Very nice. Subscribed and I will be watching all of your videos in the coming weeks.
Nice video...I see this channel is new. I wish you the best of luck and keep uploading!
Can you suggest me any measure theory book that suitable for undergrad? I want to impress my class with special integral calculating techniques but almost all book I got is from Graduate level
I am not sure whether it is suitable for undergrades, but i found Roydens Real Analysis very helpful.

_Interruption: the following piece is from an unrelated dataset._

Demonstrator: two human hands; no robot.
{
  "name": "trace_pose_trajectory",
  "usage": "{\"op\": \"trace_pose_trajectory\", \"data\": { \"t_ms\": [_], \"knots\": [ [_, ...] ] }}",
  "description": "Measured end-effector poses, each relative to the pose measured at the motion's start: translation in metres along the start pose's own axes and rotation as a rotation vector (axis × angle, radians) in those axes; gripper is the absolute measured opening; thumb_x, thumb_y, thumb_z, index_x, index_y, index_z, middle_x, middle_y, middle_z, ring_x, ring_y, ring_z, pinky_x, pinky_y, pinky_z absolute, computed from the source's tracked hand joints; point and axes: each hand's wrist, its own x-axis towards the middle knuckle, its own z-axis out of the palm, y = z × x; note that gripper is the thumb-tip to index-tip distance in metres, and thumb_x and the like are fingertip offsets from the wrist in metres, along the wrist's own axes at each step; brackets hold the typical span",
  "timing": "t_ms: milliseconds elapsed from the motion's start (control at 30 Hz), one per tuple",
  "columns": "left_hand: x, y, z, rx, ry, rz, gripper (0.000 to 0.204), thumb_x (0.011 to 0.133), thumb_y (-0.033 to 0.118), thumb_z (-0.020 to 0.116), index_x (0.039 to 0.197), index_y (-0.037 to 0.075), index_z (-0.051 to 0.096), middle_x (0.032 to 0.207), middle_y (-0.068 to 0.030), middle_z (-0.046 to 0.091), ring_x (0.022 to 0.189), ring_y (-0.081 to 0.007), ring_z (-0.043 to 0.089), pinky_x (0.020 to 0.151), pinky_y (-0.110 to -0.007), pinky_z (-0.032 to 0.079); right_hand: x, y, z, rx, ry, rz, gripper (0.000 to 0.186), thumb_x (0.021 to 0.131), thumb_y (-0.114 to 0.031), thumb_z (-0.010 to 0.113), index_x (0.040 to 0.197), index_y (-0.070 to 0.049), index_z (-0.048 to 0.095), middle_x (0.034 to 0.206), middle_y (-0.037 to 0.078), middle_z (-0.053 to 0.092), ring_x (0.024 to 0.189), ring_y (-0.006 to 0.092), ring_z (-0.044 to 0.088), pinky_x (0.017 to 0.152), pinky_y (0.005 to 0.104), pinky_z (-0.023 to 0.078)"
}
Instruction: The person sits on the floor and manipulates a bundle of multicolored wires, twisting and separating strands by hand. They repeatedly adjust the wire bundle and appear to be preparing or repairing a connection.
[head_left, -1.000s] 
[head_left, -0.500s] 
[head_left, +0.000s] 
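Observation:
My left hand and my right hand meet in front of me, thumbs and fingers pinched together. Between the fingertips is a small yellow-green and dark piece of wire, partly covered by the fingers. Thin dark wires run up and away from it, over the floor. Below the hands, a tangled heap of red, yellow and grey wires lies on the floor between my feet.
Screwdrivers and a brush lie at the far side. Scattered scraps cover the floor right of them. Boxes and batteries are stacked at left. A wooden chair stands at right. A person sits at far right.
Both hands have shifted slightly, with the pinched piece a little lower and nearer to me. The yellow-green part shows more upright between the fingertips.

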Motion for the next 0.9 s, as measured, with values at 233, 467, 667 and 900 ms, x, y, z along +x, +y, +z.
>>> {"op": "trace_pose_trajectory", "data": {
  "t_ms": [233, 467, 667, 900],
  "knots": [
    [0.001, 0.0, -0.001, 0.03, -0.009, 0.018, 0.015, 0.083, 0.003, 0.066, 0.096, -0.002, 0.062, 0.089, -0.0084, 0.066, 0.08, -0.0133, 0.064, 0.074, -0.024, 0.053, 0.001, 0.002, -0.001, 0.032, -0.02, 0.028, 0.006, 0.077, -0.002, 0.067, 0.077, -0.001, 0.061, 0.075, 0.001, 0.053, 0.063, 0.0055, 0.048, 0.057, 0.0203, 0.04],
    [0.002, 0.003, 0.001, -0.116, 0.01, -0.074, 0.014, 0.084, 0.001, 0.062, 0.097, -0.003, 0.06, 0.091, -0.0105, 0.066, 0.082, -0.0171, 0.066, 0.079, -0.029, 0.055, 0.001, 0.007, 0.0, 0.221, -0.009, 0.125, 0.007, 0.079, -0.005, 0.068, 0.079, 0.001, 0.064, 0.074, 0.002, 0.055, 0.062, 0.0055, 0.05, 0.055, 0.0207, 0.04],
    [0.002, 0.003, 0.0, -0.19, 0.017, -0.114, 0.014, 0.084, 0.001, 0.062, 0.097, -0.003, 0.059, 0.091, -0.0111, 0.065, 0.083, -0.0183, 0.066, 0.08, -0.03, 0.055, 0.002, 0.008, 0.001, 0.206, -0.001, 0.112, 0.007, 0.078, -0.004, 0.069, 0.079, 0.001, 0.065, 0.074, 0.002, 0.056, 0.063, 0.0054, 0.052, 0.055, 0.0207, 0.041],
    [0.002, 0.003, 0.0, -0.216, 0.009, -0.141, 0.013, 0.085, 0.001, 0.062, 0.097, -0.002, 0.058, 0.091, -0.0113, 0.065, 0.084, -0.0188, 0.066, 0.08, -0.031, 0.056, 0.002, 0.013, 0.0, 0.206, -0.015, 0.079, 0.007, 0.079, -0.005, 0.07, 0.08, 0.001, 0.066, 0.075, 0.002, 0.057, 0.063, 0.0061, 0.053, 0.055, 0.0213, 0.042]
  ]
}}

Heinz Bauer, measure and integration theory
Tao's Analysis II and Pugh's Real Mathematical Analysis are aimed at undergrads and each ends with chapters on Lebesgue theory
I'm reading Sheldon Axler's "Measure, Integration and Real Analysis" which I think is amazing for an introduction (it covers lots of intuitive ideas while remaining rigorous, and presents the motivation of measure theory well). You might not get many integral techniques from any measure theory books though, since measure theory tends to be theoretical over applied.
@@muhammadmahdidacosta5188 Do i have to master the metric space concept before measure theory? It seem require knowledge topology of real number
I didn't understand anything because it was just a resume of things...
Great video. I have a doubt. The power set is a sigma algebra. To my understanding we construct the whole idea of a sigma algebra to consider the meassurable sets, but I can already construct a meassure space from a set X and 2^X(the power set), thus including all subsets, being messsurable or not...
The problem is that we are often not able to define a measure on all subsets. For example when working with the real numbers, we want a measure with assigns to each interval the length. We can construct such a measure on a suitable sigma algebra, but it is not possible to define a measure with this property on the power set (See Vitali sets).
@ Then my question is why do we use sigma algebras in the first place? To my understanding, we justify the use of them because in principle we avoid non-measurable sets, but if the power set is itself a sigma algebra and it contains non measurable sets, then...
Great !
I get it’s faster to throw a GPT generated, corrected script against a TTS and have some manim code do the rest but it makes it hard to follow and trust the contents… won’t fuck with this. Thanks for the effort nonetheless, human.